The amendments are not considered to be a substantial modification to the RCF or Term Loan.
The retail bonds
Substantially the same economic terms were agreed with the retail bondholders as the Private Lenders. The key terms are:
- Maturity date extended by six months to 31 May 2021.
- Enhanced economics comprising an interest rate uplift of 1.5 per cent and amendment fees of 1.0 per cent.
- Issuance of 3,778,636 equity warrants at an exercise price of 42.75 pence per share with a five-year term. In addition, 189,116 synthetic warrants have been issued, which have a four-year term. These have been issued on the same terms as those issued to the Private Lenders.
The Group concluded that the amendments above did not represent a substantial modification to the retail bonds.
The terms of Premier’s US$245.3 million convertible bonds were also amended. The key terms are:
- Maturity date extended to 31 May 2022.
- Interest rate to remain at 2.5 per cent, to be paid, at the election of the Company, either in new shares, or from the proceeds of sale of new shares or in cash.
- Conversion price reset to 74.71 pence (from £4.21), with an exchange rate of £1:US$1.228.

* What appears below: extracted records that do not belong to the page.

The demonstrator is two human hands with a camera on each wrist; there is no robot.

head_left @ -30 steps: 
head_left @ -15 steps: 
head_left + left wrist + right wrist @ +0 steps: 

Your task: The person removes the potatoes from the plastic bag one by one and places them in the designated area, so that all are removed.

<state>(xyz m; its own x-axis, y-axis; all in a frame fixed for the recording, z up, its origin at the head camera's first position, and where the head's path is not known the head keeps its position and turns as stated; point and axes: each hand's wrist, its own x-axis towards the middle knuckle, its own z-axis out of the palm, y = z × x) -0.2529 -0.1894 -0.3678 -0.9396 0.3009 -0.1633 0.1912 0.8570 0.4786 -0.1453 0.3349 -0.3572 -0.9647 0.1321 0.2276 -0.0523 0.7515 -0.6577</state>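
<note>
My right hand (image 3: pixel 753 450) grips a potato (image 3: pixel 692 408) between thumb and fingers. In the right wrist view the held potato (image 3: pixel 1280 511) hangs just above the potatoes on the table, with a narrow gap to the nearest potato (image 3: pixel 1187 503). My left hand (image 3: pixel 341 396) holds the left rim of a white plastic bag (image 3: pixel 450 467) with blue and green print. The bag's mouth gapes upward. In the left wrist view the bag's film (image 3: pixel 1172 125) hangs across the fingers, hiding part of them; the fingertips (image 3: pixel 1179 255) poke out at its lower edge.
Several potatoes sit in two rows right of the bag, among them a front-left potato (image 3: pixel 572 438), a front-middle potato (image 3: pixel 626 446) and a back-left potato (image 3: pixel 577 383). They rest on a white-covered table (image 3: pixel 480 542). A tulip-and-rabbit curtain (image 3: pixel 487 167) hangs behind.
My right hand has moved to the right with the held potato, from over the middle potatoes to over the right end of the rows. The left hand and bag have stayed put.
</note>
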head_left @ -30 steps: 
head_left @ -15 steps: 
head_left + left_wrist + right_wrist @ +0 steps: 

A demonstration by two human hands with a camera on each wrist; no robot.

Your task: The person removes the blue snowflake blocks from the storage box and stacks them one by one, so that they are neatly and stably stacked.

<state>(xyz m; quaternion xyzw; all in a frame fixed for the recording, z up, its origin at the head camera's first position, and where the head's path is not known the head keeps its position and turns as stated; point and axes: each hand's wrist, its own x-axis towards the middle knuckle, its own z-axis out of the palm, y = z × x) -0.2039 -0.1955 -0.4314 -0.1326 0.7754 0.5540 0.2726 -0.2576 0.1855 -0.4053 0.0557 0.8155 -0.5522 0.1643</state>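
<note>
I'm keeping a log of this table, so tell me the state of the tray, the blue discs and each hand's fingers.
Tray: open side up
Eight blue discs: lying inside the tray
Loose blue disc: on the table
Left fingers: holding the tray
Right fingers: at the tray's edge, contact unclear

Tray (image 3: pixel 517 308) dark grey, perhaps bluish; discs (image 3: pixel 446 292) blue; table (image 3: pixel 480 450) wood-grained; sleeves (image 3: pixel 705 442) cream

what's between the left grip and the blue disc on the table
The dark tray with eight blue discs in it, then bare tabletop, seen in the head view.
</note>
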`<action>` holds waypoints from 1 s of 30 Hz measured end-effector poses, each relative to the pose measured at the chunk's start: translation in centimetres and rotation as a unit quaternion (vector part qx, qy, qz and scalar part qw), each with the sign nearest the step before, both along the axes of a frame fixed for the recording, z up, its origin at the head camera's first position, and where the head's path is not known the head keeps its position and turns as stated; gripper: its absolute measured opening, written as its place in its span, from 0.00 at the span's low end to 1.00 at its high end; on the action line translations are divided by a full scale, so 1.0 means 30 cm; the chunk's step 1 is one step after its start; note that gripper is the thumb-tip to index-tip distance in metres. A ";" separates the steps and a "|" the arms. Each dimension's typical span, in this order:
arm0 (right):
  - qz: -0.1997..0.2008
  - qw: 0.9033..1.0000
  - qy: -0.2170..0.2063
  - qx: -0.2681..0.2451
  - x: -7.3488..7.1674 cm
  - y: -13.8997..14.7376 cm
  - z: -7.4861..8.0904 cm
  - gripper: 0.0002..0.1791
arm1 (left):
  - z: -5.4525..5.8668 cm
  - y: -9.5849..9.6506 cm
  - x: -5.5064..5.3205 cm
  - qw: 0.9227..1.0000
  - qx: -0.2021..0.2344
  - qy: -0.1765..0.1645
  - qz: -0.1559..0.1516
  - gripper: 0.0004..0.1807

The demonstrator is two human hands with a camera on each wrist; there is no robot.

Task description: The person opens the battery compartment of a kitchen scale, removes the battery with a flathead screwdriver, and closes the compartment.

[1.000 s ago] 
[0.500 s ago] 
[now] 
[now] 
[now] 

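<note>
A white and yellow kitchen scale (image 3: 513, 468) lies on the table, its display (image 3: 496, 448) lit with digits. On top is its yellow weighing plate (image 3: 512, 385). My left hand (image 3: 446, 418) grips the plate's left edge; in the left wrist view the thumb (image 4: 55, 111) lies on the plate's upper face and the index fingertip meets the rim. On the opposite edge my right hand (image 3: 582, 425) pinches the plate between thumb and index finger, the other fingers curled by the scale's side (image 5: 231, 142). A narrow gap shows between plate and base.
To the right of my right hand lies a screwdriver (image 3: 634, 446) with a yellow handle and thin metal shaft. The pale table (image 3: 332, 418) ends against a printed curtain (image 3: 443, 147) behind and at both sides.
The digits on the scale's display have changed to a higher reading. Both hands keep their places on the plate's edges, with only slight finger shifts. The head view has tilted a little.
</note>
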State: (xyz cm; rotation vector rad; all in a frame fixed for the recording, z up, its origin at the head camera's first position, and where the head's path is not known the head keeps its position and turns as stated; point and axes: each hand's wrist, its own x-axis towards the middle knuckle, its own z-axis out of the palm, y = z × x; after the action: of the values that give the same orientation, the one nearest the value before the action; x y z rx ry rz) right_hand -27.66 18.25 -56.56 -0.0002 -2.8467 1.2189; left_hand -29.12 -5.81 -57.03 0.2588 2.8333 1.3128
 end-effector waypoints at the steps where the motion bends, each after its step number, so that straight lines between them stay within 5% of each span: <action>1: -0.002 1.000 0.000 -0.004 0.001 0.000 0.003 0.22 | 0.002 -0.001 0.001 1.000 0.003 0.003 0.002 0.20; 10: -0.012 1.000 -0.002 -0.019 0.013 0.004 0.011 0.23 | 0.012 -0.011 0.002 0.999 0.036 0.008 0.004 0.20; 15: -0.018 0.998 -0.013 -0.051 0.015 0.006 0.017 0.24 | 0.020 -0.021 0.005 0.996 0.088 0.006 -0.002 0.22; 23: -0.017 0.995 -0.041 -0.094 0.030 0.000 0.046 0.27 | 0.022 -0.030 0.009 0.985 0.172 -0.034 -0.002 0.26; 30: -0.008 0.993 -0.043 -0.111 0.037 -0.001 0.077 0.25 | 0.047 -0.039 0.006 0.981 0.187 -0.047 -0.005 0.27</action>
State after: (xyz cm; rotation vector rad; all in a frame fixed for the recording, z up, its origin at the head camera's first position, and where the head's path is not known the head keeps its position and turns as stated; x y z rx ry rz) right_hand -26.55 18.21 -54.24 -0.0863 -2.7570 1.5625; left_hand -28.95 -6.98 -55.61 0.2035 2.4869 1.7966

- Issuance of 18,097,019 equity warrants at an exercise price of 42.75 pence per share, on the same terms as those issued to the Private Lenders.
- No cash amendment fee.
- Issuer right to require conversion at the conversion price at any time after one year if the value of Premier’s shares is at least 140 per cent of the conversion price for 25 consecutive dealing days.
The Group concluded that the above amendments represented a substantial modification to the convertible bonds. The original conversion option had no significant value, therefore the refinancing was accounted for as the settlement of the original liability component with the modified convertible, measured at its aggregate fair value. The carrying value of the debt and equity components prior to the refinancing have been derecognised from the balance sheet and new debt and equity components have been recognised at their revised fair value as of the completion date to reflect the amended terms and conversion price.
The US$58.7 million difference between the equity component of the convertible bonds prior to the completion of the refinancing and the revised fair value has been assigned to the equity reserves, giving a revised equity component of US$64.1 million.
The total interest charged on the new bonds has been calculated by applying an effective annual interest rate of 6.37 per cent pre-partial conversion and 6.23 per cent post-partial conversion to the liability component for the period since the new bonds were issued. The effective annual interest rate on the old bonds was 4.58 per cent. Subsequent to completion, by 31 December 2017 US$7.4 million of convertible bonds were converted by bondholders at 74.71 pence.
Loss on substantial modification
Costs and third-party fees, which include the USPP make-whole adjustment, amendment fees and adviser fees paid and recognition of the warrants at fair value, have been allocated to each facility as follows:
Of the total fees above, US$83.7 million in relation to the senior loan notes and convertible bonds have been expensed to the income statement in the year. The fees in relation to the bank loans and retail bonds of US$121.6 million have been capitalised against the carrying value of the debt, and are being amortised over the revised maturity of the facility.